How Columba overcame exile and a crisis of faith to found the famous monastery of Iona (one of the greatest centers of learning in Dark Age Europe) and, from it, the Celtic Church in the British Isles; and how Aedan avenged his father’s death and became, against all odds, the progenitor of Scottish kings and the greatest warlord of his age, begins here.
For both, what begins as a personal imperative becomes a series of events that lead to the foundation of Iona and the kingdom of Scotland—events that literally change the world.
Paula de Fougerolles has a doctorate from the Department of Anglo-Saxon, Norse and Celtic, University of Cambridge, and has taught and published in the field. She has lived and traveled extensively throughout Scotland and Ireland, including a prestigious year-long Thomas J. Watson Fellowship in which she criss-crossed Europe in search of the physical remains of the so-called Dark Ages–research which ultimately led to this award-winning historical fiction series. To learn more, visit http://www.pauladefougerolles.com.
My thoughts: this was really interesting because I am a) a massive history nerd, and b) fascinated by the lesser known pockets of history. I’d heard of St Columba and Iona, which is still a holy isle, but I didn’t know much about the history of either.
It’s also interesting, to me at least, to learn about my long distant ancestors, the early Scots and Britons. It’s not a period of time you really learn much about at school – the early medieval ages are pretty much dismissed as “after the Romans left, not much happened….1066” which is obviously untrue and also really lazy.

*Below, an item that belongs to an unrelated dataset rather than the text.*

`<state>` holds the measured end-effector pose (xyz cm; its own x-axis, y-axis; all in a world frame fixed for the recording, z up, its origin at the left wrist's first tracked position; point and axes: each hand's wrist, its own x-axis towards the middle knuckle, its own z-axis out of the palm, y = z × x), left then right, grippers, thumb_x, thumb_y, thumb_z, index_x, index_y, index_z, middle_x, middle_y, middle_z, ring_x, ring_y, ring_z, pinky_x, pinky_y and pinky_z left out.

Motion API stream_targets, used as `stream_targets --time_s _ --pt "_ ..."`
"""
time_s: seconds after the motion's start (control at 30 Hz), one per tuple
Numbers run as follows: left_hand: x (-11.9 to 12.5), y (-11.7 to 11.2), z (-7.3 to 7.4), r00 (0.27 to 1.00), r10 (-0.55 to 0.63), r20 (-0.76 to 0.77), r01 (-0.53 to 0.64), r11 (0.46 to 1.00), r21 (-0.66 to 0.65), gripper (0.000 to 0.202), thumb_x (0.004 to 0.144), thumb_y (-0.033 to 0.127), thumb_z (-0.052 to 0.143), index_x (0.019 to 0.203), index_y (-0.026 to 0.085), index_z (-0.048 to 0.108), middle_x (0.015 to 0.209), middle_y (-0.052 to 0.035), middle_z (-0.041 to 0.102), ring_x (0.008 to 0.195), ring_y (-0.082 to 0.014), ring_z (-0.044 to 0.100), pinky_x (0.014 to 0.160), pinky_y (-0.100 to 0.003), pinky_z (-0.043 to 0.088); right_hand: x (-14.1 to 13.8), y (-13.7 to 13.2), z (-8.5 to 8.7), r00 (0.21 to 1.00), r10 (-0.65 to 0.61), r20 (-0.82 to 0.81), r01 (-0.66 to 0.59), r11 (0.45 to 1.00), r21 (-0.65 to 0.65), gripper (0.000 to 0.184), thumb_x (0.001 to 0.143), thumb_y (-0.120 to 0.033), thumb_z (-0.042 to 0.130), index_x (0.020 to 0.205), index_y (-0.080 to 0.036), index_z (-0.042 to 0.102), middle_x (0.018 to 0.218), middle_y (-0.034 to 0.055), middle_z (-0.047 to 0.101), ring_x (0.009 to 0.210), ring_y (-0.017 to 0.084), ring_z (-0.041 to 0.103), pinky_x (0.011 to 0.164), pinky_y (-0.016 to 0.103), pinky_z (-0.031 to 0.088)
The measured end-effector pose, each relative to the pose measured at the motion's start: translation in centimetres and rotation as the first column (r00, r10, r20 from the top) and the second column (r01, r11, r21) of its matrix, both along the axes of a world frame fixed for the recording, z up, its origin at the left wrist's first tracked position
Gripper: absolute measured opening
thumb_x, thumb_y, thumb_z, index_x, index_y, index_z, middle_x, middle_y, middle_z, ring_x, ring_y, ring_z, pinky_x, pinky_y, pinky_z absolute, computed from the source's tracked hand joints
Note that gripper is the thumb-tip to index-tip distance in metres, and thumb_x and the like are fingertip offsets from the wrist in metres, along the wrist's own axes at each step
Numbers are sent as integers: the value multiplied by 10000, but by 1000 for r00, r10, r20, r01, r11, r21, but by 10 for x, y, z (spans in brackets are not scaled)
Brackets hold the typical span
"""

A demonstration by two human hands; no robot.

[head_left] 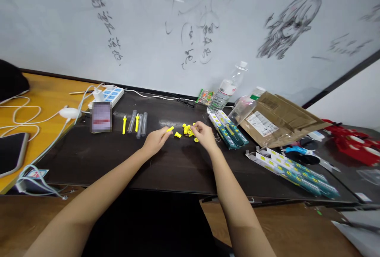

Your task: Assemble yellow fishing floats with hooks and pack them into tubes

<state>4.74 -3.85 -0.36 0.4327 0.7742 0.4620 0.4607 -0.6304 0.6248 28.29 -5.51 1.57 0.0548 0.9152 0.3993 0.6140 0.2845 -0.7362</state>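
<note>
My left hand is closed on a small yellow plastic stick, which pokes out past the thumb and forefinger. A loose pile of small yellow plastic parts lies on the dark table, with my right hand at its right side. The right fingers are pinched together at the pile; what they hold, if anything, is hidden. Between the hands rests a single yellow part. To the left, several transparent tubes lie near two slim yellow sticks with pale tips, one of them a yellow stick at the far left.
Patterned narrow boxes lie right of my right hand, with more boxes farther right. Behind them stand a water bottle and a brown cardboard package. At left are a power strip, cables and a phone.
</note>
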Motion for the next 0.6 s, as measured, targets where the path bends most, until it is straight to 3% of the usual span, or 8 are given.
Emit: stream_targets --time_s 0.07,0.17,0.33,0.4,0.5,0.6 --pt "3 0 -1 987 1 -158 -6 1000 -26 309 946 367 315 1046 196 552 764 -28 644 719 -193 627 640 -264 412 23 -4 5 977 -76 199 88 995 -52 252 781 -433 581 708 -196 535 538 -46 480 503 104 445 518 225 320" --pt "6 -1 -3 962 -10 -272 -7 998 -62 260 935 313 315 1065 186 501 686 -17 609 640 -206 603 587 -270 386 41 -11 3 917 -12 398 106 970 -218 246 718 -420 655 805 -202 583 581 -45 523 519 111 474 509 227 294" --pt "5 -2 -4 938 -152 -311 149 988 -33 273 934 344 338 1060 221 546 793 -28 655 703 -190 617 638 -257 406 41 -11 -10 862 49 505 101 959 -266 102 724 -279 647 796 -207 640 665 -19 591 577 113 512 531 232 288" --pt "5 -3 -4 939 -170 -299 174 985 -12 285 927 356 365 1085 242 574 903 -35 679 769 -188 632 669 -250 414 39 -9 -13 911 75 405 41 962 -270 114 721 -274 651 804 -195 647 673 -14 602 581 114 517 545 233 319" --pt "6 -3 -4 949 -158 -274 163 987 -7 288 919 363 397 1098 259 597 914 -31 692 763 -187 642 661 -242 409 26 -7 -16 980 194 39 -181 960 -214 236 728 -349 666 888 -178 635 732 -1 620 603 115 526 591 245 398" --pt "6 -3 -5 947 -152 -283 153 988 -19 275 920 364 405 1071 251 605 815 -20 685 693 -180 633 620 -232 387 4 -8 -17 901 353 -251 -399 902 -163 283 733 -371 678 934 -179 622 798 13 631 649 111 542 651 261 447"
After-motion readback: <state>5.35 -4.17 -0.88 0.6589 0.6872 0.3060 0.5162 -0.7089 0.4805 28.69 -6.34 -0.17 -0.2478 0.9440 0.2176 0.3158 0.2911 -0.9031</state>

Anyway, I really enjoyed this book, part historical chronicle, part adventure, replete with woad painted Picts, greedy kings, and Nessie. Columba can come across as a bit useless at times, despite being a warrior monk and pretty intelligent, as a prince, before his calling, he probably led quite an indulged life – he just seems a bit unworldly, but then monks hidden safely away in their monasteries probably were.
Aedan is an interesting chap – second son to a murdered King, a warrior bound by a prophecy he’s not too keen on, in love with a woman he can’t have (she’s married to his brother), sent here and there by his duplicitous cousin. He does have a lovely dog though, his companion and friend through it all. He might look like a big thug but he’s also clever and determined. A sharp contrast to Columba, he’s actually lived quite a rough and tumble life, out in the thick of things.
I’m quite keen to read the rest of the series and find out how these two unlikely individuals get on in their missions – to bring Christ to the heathen Scots, settle Iona and not die, and get revenge for his father’s death, outlive the prophecy and not die.
*I was kindly gifted a copy of this book in exchange for taking part in the blog tour but all opinions remain my own.